[Recorded data]
###
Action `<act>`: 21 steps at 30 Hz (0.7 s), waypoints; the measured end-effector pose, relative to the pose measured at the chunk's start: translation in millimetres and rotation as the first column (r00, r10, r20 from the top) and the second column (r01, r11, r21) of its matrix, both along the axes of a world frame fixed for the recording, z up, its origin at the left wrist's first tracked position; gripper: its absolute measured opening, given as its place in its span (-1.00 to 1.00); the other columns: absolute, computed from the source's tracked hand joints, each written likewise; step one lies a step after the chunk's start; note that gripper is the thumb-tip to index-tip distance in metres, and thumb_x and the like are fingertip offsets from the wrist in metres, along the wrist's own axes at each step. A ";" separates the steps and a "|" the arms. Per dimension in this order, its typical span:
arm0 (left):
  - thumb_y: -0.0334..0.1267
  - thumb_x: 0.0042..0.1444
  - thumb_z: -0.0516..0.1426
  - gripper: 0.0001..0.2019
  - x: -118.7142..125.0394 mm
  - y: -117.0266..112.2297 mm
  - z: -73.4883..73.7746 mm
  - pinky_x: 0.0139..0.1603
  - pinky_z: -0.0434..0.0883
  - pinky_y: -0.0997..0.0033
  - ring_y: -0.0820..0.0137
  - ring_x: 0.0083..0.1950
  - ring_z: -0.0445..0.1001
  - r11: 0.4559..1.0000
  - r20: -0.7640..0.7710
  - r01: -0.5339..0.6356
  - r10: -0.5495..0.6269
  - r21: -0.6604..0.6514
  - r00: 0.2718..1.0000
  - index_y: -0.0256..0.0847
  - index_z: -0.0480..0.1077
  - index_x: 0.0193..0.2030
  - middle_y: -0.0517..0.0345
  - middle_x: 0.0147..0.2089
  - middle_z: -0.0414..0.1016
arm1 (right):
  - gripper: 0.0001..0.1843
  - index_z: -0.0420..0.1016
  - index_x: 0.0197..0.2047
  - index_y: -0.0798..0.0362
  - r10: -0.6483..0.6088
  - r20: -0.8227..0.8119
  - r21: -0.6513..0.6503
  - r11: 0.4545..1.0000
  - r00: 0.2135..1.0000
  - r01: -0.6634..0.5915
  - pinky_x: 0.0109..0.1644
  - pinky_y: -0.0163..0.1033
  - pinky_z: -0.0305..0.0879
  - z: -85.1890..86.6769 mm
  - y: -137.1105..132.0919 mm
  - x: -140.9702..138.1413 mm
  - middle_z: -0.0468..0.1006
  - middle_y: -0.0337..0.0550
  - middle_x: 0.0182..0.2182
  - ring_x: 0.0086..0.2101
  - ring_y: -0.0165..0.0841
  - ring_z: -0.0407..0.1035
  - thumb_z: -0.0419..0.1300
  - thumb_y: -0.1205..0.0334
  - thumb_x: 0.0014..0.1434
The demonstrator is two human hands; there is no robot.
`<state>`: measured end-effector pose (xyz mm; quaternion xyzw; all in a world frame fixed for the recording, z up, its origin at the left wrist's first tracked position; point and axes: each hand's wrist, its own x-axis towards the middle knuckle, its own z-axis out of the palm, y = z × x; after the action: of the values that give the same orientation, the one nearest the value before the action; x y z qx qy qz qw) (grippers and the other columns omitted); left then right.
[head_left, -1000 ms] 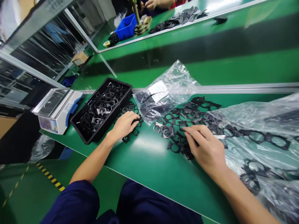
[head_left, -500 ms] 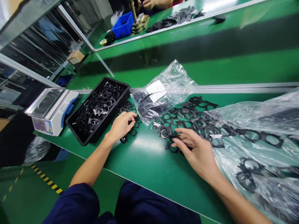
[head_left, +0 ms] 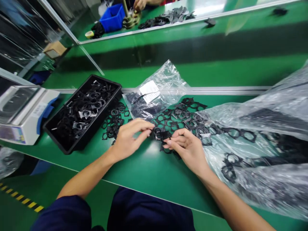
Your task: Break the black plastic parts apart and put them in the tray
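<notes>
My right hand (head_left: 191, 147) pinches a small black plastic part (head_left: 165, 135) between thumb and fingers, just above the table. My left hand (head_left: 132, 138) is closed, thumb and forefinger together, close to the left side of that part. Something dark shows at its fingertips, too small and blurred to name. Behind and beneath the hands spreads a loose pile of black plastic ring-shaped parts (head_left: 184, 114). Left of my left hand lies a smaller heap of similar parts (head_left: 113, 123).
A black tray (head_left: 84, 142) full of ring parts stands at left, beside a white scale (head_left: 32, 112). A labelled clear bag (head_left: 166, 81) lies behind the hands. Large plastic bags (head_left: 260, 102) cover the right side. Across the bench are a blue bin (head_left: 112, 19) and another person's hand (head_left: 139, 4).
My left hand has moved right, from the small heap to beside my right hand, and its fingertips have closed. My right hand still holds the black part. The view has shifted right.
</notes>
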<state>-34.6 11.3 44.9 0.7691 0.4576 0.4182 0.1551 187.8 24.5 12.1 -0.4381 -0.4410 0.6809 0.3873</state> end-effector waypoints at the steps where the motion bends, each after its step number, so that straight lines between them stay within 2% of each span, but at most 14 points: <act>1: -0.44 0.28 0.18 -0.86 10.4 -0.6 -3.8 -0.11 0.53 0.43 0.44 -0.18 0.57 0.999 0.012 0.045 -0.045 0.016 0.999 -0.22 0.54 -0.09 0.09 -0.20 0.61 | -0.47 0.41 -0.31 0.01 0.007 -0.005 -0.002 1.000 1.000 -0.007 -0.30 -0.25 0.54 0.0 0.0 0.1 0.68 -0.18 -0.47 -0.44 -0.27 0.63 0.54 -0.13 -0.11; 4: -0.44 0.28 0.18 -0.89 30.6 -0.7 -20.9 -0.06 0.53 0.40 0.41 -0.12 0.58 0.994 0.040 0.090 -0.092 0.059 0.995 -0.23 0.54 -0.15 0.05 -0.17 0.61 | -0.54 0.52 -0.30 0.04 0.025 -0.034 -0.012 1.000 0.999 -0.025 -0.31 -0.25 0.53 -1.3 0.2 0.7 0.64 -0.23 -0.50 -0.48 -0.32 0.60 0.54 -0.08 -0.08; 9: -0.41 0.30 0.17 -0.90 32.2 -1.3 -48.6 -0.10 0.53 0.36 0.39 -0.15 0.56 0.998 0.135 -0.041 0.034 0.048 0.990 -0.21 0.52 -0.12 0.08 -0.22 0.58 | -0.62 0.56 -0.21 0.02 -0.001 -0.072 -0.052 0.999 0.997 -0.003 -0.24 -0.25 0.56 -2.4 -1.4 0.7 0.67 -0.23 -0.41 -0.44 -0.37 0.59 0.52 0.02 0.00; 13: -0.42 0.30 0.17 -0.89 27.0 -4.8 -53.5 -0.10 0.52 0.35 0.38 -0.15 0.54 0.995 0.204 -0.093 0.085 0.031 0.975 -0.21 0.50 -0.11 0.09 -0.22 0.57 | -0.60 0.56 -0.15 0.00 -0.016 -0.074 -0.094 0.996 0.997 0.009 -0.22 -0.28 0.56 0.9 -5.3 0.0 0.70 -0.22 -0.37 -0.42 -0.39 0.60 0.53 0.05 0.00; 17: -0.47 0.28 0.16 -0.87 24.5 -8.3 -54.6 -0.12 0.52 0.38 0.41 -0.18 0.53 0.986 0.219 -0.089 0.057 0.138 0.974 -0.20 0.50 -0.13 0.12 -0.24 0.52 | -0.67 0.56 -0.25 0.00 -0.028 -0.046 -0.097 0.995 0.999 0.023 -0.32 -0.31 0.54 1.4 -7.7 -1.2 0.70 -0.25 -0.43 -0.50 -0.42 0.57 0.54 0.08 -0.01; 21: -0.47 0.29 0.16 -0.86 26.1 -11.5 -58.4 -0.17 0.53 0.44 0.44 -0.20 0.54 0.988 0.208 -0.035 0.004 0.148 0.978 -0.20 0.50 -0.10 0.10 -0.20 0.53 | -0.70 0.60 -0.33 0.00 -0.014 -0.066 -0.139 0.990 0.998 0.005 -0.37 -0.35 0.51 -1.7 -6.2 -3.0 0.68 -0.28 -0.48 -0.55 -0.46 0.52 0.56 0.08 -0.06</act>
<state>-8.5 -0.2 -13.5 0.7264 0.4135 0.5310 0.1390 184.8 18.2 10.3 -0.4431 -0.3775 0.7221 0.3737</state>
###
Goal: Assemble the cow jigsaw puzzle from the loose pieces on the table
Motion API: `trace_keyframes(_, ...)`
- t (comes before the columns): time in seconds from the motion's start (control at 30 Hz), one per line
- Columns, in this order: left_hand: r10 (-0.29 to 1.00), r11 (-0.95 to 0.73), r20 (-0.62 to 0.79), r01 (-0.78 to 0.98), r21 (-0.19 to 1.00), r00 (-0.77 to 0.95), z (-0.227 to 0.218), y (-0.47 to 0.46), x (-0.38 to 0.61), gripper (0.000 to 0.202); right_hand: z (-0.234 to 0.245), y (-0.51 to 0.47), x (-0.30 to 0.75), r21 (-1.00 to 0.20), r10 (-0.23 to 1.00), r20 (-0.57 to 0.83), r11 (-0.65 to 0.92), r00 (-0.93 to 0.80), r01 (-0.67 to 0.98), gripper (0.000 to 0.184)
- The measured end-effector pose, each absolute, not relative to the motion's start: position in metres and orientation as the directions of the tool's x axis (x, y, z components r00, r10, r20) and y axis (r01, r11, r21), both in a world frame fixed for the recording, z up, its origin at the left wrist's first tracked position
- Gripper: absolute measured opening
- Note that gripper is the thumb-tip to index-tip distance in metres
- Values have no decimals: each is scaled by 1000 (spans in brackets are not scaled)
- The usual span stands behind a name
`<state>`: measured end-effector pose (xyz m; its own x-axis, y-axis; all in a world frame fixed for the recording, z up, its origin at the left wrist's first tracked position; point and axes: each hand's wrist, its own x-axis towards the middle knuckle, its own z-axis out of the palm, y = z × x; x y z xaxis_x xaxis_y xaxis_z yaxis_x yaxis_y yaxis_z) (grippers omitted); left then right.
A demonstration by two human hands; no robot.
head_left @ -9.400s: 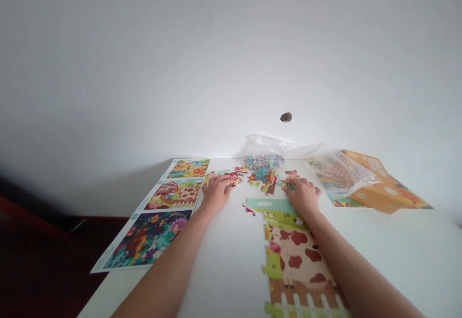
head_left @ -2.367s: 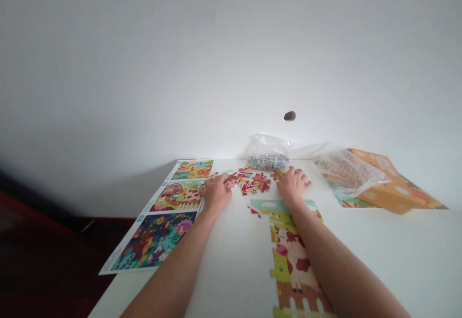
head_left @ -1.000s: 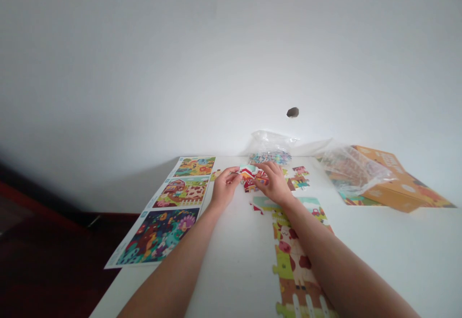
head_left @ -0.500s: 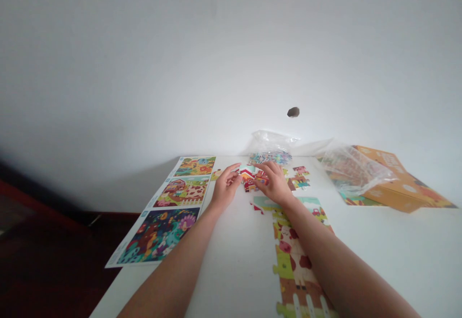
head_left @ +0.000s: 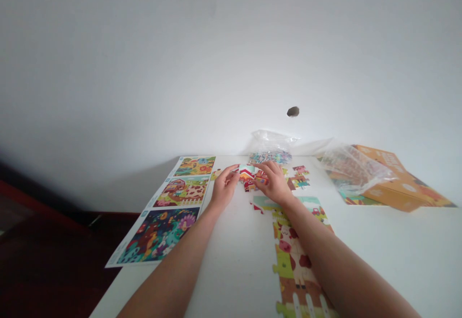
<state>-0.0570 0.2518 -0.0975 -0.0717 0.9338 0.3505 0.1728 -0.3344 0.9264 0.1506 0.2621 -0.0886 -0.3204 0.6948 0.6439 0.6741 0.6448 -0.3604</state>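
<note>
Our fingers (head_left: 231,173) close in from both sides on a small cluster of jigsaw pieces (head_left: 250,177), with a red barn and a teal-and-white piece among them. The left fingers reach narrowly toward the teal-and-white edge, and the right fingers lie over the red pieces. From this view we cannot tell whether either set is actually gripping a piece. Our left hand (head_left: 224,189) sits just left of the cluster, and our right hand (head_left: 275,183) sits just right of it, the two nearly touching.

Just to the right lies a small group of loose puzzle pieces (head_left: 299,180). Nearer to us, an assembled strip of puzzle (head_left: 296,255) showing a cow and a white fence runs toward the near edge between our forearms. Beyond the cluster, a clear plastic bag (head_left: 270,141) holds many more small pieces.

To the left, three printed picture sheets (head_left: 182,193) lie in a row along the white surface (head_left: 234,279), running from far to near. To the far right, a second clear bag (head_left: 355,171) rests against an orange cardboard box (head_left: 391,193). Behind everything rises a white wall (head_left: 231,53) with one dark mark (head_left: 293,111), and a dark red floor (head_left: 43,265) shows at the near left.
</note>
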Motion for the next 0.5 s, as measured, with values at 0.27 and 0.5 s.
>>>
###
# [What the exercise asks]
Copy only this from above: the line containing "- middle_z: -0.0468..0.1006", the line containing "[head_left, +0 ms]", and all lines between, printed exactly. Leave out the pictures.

# [Result of this task]
  - middle_z: -0.0468..0.1006
  - middle_y: -0.0337..0.0550
  - middle_x: 0.0182..0.2182
  - ring_x: 0.0086..0.2101
  - ring_y: -0.0165..0.0841
  - ring_z: -0.0407..0.1035
  - thumb_z: -0.0419..0.1300
  - thumb_y: -0.1205..0.0334
  - thumb_x: 0.0014..0.1434
The demonstrator is two human hands; there is no robot.
`<state>`: measured end-effector pose (xyz mm; quaternion xyzw; all in a world frame fixed for the recording, z up, its origin at the left wrist's first tracked position; point and axes: each hand's wrist, its own x-axis towards the middle knuckle, its own z-axis out of the palm, y = z × x; after the action: of the values that give the same orientation, the one nearest the value before the action; x y z qx qy qz qw) (grippers and the other columns omitted); left then right.
[head_left, -1000 ms] 
[head_left, -500 ms] 
[head_left, +0 ms] 

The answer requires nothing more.